"Gli italiani lo fanno meglio", ci sarà un motivo; per la produzione italiana di King of Tokyo da parte di Uplay il motivo è chiaro: qualità.
La natura di giocatori, prima che di mercanti ed editori, dei ragazzi di Uplay, ha portato all'evidenziarsi di certi difetti, errori e piccoli problemi del gioco in lingua originale; evidenze che l'editore ha deciso di eliminare nel trasporre il prodotto.
E' così che prima di ogni altra cosa, piuttosto che la traduzione delle sole carte, è la nuova stampa dei dadi, o meglio l'incisione dei dadi piuttosto che la stampa. Un guadagno in termini di qualità, per quei dadi come per i giocatori, senza paragone.
Solo a questo punto, già apprezzando il costoso sforzo applicato ai dadi, si possono notare le migliorie apportate alle carte: non solo quelle errate o poco chiare sono state corrette, ma un sistema iconografico è stato realizzato ad hoc rendendo, se possibile, i testi ancora più essenziali.
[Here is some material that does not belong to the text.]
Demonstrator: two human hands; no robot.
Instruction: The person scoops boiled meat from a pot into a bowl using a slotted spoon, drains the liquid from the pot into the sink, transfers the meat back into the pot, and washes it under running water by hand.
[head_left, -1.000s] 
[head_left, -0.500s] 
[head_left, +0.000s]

La semplicità del gioco infatti non necessita ma gode di una certa esplicità, il meccanismo del lanciare i dadi contro tutti gli avversari, o da avversario lanciarli contro l'attuale re di Tokyo, deve poter scorrere senza intoppi; la selezione delle carte per potenziare il proprio mostro non può essere da meno, lasciando ai giocatori la sola preoccupazione di prendersi un rischio e inveire sui dadi.
La serie di scelte della Uplay fanno parte di un vero stile editoriale che si ritrova finora in tutte le edizioni, godendocene i risultati auguriamo a loro, e a noi, di vedere presto i prossimi frutti di questo stile.